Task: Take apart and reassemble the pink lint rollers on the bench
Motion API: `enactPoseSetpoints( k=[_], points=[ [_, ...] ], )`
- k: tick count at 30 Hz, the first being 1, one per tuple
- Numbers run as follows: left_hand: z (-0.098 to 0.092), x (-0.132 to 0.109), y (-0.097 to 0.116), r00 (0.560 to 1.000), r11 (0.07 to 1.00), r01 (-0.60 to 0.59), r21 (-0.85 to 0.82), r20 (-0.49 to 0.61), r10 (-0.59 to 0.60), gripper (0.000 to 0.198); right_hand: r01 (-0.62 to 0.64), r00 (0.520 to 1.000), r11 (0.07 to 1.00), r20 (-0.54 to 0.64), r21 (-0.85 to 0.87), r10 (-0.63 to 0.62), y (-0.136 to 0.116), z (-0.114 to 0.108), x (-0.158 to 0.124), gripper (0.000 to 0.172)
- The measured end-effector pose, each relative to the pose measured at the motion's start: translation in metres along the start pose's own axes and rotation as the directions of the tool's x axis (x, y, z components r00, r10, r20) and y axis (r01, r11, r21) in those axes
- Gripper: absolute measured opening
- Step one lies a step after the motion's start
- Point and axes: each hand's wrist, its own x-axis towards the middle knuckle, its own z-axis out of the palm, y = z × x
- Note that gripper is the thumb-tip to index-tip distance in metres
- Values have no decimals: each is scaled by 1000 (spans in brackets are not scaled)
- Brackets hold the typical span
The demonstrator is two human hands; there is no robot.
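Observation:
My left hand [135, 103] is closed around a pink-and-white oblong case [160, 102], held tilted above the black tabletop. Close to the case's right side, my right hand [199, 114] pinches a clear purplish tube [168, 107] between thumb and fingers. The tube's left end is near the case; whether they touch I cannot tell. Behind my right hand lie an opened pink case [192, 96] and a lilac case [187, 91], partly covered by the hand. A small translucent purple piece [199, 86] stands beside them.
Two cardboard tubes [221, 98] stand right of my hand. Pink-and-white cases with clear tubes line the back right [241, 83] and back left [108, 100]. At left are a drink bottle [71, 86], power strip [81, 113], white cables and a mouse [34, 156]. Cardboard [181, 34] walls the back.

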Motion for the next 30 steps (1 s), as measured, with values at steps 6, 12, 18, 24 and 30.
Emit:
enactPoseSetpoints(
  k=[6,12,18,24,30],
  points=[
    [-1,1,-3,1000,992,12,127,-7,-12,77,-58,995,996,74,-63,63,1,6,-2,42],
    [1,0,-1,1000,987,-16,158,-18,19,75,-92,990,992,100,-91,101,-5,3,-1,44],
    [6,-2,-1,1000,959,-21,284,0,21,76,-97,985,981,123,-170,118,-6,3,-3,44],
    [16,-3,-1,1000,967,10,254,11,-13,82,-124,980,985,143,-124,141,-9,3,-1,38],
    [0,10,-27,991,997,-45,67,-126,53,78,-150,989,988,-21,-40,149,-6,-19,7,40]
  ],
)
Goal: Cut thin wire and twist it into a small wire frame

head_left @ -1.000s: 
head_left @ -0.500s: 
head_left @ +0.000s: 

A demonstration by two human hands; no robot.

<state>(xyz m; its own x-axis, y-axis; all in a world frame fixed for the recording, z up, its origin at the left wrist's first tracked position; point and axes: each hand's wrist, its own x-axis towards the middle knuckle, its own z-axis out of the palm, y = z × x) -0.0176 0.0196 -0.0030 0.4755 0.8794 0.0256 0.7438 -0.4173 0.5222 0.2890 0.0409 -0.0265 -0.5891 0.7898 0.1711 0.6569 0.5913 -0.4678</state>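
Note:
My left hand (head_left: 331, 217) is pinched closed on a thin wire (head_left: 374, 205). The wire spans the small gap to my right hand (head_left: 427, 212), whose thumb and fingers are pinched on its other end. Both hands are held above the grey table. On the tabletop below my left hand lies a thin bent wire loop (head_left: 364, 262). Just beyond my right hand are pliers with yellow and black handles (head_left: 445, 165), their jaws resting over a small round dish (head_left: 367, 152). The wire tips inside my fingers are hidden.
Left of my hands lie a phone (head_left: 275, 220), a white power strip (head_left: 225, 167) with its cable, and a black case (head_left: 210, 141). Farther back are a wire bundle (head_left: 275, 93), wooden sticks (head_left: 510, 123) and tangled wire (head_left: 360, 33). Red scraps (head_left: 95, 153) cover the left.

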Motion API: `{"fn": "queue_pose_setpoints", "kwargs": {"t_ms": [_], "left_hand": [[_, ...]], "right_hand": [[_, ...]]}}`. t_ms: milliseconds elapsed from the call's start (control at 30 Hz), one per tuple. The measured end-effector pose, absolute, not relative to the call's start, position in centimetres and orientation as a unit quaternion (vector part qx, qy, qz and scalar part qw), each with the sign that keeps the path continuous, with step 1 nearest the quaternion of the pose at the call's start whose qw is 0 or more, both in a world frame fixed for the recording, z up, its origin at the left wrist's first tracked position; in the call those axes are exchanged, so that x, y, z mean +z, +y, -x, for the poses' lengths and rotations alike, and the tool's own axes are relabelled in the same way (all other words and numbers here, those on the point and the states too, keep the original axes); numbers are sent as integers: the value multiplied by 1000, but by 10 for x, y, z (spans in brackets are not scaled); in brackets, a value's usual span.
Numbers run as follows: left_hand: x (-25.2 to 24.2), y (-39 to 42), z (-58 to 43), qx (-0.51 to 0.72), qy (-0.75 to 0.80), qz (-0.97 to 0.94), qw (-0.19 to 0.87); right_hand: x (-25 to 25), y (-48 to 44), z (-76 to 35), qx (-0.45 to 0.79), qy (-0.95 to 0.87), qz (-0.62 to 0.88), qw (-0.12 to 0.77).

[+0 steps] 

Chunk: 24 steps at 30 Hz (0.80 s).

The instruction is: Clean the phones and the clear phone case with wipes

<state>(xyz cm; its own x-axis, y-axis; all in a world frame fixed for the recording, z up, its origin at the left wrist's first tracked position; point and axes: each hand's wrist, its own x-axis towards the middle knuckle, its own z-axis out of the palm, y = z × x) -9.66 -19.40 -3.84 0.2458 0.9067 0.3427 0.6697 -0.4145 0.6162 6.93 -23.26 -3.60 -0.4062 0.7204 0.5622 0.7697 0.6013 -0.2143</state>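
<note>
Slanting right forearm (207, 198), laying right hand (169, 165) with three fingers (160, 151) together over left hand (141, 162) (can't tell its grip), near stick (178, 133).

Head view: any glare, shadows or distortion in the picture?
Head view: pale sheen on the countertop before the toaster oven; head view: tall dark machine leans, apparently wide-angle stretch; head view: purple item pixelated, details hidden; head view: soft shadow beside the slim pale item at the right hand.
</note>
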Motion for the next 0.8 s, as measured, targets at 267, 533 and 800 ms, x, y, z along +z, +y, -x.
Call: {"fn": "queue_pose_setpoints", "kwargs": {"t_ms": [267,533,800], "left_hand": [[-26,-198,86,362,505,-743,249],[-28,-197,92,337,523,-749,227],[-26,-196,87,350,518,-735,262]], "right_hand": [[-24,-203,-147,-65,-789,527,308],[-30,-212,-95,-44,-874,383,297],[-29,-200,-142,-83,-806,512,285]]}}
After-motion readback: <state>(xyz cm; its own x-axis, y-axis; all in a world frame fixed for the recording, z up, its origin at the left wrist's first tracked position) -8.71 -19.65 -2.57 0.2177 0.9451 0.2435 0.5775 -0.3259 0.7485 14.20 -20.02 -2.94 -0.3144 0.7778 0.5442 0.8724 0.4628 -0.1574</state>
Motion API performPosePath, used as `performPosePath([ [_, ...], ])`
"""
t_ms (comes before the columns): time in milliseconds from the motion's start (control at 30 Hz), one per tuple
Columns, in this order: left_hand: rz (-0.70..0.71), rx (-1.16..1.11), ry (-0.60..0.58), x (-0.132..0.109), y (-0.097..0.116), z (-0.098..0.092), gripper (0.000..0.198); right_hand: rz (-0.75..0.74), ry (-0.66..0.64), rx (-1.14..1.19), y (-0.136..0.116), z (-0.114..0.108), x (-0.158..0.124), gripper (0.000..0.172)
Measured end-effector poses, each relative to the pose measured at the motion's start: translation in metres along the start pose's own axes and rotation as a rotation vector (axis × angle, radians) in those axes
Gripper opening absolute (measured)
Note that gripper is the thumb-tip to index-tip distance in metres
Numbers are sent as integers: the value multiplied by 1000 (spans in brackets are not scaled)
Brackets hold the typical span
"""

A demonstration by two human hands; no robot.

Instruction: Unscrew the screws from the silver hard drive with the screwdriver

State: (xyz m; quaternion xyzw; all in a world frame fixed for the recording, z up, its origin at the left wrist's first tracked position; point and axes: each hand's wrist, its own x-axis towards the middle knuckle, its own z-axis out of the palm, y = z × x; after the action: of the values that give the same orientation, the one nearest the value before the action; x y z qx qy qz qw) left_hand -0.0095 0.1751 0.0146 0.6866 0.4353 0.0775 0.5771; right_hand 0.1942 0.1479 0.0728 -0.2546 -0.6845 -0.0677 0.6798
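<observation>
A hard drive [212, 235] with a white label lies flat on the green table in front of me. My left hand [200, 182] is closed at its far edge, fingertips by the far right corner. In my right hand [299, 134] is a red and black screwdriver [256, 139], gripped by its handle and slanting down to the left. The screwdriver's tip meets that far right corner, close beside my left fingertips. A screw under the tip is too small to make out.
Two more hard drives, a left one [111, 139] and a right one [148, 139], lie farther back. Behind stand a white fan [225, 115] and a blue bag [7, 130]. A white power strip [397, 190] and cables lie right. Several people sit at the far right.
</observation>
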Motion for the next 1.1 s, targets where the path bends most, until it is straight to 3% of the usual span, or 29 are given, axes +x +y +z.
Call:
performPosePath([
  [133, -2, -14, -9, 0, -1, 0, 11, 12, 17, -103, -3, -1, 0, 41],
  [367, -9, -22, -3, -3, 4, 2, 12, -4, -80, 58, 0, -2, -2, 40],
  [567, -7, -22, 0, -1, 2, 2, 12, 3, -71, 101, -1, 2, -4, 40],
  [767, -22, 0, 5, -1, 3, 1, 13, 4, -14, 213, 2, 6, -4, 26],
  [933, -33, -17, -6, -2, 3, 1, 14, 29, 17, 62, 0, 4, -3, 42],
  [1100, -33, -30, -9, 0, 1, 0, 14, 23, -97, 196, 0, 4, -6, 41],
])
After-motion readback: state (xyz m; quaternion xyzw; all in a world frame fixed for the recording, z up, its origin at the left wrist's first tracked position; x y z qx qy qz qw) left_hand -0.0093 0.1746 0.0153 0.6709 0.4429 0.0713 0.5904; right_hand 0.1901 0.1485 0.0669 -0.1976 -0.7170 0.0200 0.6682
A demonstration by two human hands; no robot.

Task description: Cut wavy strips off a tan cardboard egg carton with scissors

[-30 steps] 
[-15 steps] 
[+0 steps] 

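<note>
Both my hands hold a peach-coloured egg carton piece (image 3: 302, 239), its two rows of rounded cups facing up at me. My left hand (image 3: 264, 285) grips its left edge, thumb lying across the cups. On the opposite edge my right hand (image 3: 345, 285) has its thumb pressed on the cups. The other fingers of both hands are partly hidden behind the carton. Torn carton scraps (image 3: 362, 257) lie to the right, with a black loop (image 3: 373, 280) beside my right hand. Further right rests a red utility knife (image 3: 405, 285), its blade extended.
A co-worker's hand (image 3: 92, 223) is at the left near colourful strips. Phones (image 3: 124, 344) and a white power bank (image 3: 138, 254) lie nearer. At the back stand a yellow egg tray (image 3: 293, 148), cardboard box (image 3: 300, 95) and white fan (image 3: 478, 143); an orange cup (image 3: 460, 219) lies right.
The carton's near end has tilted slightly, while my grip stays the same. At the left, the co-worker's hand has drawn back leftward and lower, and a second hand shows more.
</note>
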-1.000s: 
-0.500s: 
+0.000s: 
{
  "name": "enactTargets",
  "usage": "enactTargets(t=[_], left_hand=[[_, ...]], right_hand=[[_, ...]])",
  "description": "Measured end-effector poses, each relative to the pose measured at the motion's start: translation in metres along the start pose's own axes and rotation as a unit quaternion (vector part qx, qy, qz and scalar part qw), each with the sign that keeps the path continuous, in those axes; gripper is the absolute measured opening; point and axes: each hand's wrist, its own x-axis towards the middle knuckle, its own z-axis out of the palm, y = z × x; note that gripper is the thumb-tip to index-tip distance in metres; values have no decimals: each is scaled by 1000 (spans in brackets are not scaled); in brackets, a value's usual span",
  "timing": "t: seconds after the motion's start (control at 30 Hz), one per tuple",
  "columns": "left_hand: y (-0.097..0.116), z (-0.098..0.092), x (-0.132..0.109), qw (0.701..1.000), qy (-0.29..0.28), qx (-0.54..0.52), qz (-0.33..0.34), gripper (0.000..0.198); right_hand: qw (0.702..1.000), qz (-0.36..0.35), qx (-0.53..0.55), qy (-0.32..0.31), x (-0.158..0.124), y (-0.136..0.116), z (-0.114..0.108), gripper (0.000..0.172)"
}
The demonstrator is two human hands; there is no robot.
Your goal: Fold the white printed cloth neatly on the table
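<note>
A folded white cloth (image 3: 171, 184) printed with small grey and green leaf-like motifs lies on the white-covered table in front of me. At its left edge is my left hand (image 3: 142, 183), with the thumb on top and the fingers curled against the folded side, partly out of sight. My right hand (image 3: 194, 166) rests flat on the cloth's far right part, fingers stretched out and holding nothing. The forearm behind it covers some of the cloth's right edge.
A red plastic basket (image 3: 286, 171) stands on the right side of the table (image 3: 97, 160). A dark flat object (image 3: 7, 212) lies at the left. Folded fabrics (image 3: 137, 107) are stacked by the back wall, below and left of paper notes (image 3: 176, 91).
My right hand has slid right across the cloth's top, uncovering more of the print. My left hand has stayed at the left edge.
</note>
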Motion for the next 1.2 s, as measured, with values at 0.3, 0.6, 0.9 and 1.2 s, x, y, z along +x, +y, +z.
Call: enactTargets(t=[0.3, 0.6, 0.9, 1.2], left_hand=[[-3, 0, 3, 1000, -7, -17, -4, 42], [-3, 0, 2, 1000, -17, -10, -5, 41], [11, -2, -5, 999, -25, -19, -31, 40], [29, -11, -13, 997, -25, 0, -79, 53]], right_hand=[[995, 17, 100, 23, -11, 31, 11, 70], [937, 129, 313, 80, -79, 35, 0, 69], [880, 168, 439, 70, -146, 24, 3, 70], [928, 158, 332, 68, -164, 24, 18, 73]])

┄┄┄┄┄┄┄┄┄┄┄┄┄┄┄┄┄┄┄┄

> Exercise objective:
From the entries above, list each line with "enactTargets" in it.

> Exercise solution:
  "name": "enactTargets",
  "usage": "enactTargets(t=[_], left_hand=[[_, ...]], right_hand=[[_, ...]])",
Call: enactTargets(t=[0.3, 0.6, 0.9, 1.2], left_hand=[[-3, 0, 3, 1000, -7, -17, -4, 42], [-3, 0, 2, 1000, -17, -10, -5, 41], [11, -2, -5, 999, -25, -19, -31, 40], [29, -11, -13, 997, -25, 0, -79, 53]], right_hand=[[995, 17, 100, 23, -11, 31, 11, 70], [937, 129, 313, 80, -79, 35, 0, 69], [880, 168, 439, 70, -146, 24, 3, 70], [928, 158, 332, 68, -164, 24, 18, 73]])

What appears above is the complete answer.